One thing I'm getting really frustrated with is that some of the older nurses take FOREVER to computer chart. And from my observation a lot of it comes from them not "knowing how to use a computer" the same way younger people do. To do a routine assessment on a total knee for example probably takes me 5-7 minutes, and that's not me rushing or anything and only talking about routine stuff. The same assessment would take some of these nurses anywhere from 30 minutes to an hour.

It's a little frustrating at times when they need help with other things because they used all their time "charting". Or when I need help but they can't help me because "If I leave this screen I might lose it and I've spent too much time on this!".

And truth be told I think maybe sometimes they're doing it on purpose because it gives the illusion of working, but that would be MEAN and I TRY to give everybody the benefit of the doubt. :uhoh3:

Specializes in Peds/outpatient FP,derm,allergy/private duty.
They're random in the sense that there's no specific rhyme or reason as to why one chart is chosen over the other, but we're actively encouraged to pull charts that we think something might be wrong or funny about.
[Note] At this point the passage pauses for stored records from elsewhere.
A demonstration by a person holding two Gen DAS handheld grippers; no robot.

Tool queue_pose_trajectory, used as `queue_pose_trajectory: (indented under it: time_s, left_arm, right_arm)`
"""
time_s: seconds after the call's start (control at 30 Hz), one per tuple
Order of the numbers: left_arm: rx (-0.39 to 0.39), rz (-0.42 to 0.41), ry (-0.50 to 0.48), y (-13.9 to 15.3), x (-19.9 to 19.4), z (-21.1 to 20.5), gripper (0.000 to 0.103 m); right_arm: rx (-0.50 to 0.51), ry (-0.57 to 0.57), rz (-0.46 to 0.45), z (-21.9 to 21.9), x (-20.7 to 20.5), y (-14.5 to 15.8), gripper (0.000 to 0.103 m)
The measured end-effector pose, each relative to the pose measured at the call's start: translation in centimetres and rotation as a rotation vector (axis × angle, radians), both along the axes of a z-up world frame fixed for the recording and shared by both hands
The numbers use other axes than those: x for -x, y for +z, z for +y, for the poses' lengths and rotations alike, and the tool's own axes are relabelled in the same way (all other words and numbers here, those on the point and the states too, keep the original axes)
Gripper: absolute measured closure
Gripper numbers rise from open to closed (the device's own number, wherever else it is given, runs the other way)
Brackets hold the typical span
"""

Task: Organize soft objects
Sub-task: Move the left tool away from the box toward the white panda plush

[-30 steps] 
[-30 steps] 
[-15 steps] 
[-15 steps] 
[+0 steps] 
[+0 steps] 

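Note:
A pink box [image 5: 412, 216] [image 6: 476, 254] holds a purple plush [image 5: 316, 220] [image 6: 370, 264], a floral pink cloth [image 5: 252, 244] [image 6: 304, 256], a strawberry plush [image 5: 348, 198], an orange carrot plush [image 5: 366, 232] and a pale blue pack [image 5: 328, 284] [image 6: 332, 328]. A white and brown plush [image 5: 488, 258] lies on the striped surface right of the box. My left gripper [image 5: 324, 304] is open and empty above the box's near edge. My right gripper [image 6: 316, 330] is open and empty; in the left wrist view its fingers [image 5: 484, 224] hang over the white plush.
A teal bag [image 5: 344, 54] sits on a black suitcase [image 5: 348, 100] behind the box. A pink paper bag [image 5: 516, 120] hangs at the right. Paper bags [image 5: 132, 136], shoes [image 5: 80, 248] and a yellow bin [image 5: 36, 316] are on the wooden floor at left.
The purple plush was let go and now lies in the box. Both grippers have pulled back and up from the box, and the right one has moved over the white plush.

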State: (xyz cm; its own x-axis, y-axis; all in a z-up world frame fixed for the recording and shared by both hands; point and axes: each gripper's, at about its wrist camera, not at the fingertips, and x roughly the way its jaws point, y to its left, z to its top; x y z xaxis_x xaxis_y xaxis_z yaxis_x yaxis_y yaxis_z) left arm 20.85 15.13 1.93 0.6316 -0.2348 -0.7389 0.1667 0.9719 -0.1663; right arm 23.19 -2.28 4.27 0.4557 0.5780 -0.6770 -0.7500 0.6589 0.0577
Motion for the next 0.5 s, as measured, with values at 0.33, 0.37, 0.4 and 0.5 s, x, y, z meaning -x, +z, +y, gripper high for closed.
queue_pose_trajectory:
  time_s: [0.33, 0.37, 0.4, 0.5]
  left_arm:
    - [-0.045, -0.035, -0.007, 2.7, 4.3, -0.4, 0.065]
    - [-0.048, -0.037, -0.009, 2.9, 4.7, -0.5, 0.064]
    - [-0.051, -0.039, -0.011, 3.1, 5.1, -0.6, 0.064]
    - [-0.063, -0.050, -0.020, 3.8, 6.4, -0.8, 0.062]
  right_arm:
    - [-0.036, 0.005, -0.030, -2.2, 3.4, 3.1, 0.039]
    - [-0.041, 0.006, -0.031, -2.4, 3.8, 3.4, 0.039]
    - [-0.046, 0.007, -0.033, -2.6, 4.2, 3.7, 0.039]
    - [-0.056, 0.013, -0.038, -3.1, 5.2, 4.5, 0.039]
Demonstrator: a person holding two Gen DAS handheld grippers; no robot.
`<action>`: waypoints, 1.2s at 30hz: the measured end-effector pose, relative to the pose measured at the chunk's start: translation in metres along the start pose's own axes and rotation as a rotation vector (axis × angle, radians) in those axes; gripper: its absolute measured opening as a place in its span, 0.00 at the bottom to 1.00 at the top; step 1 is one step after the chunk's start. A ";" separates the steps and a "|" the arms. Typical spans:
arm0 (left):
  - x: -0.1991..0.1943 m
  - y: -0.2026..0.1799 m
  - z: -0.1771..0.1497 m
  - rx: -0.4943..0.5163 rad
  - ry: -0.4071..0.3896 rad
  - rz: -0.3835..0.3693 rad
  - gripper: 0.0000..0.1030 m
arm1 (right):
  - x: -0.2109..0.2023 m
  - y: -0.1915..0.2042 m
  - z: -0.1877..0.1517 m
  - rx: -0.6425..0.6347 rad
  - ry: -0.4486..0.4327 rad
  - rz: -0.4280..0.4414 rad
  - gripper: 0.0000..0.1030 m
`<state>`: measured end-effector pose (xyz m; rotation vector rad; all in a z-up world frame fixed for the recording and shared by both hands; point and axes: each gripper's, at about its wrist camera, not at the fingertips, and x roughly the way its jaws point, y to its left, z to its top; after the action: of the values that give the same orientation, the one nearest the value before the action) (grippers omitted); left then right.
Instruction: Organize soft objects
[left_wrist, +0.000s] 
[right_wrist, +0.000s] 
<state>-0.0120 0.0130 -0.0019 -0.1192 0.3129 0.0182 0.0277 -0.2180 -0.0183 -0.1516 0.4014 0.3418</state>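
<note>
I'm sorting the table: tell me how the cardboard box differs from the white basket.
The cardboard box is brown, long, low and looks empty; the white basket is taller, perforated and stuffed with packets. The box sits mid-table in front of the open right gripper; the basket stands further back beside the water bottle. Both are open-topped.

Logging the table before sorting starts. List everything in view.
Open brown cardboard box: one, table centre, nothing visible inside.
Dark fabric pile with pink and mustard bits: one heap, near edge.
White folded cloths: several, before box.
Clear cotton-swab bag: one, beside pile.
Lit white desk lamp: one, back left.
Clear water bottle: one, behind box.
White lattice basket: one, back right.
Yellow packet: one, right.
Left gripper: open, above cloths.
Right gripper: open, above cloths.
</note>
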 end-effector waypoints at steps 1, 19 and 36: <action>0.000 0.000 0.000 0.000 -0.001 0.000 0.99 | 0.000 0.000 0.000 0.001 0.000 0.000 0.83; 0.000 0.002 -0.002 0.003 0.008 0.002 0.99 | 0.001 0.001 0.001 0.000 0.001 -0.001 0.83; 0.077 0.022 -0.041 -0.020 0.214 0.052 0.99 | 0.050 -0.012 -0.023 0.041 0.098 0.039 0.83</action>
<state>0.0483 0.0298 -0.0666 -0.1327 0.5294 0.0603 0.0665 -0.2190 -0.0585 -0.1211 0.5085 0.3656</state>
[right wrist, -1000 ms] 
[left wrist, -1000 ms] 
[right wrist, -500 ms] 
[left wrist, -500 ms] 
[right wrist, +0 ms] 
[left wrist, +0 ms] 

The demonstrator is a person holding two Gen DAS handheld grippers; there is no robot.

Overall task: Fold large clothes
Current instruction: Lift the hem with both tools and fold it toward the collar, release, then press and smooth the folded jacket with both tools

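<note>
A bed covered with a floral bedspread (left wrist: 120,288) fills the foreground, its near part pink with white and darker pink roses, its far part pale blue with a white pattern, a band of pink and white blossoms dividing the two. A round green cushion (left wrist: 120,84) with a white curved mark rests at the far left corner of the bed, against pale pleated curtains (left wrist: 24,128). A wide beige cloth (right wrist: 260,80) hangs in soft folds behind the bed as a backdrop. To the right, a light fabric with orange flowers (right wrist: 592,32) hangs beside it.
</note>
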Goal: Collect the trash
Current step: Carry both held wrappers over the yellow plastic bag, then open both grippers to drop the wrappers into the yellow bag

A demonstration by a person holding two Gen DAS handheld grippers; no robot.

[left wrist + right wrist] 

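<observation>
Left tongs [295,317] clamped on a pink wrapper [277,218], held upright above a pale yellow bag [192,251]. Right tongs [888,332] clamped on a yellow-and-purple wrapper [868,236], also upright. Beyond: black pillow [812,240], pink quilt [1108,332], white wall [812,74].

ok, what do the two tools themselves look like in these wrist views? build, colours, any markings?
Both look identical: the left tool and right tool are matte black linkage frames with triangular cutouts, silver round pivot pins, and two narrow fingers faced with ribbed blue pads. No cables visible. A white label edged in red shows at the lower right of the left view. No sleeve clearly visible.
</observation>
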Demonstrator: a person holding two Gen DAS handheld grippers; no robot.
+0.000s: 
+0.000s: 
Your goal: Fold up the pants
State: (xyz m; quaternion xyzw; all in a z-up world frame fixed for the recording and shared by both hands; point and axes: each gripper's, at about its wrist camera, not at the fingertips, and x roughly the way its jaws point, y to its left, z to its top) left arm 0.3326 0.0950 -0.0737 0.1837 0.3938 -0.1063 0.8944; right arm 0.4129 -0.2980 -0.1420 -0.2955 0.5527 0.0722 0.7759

That doesn't make sense. I think a better use of your time would be to brush up on your Begriffsschrift. I could explain that, but I'm too busy right now. I need to go on allnurses and tell everybody that you don't know how to construct a logical sentence. Also, if the concept above was extrapolated into the way you do your job the least of your issues would be carping about somebody else's charting.

should be on a timed competency test on Since, at the time I pulled said charts, I didn't have any suspicious that'd superseded the reasons I pulled the charts I pulled.

Ouch! Downside of EMR. Have you ever considered what it would be like if this were the other way around and you had to write your notes out on paper? Proper spelling and coherent sentences would be a problem for you. I would hope some of your co-workers would help you, but it would be unlikely. If you think they don't know your true colors you are wrong. Us old bags tend to get a 6th sense about those things. A person who would say this:

Side note I think I got a small incentive bonus because of the number of charts I audited that month :D

I might call a snake in the grass, and you rattle.

As for HAL? Joshua? C'mon! I just couldn't resist showing you guys a picture of me checking my e-mail the other day.:)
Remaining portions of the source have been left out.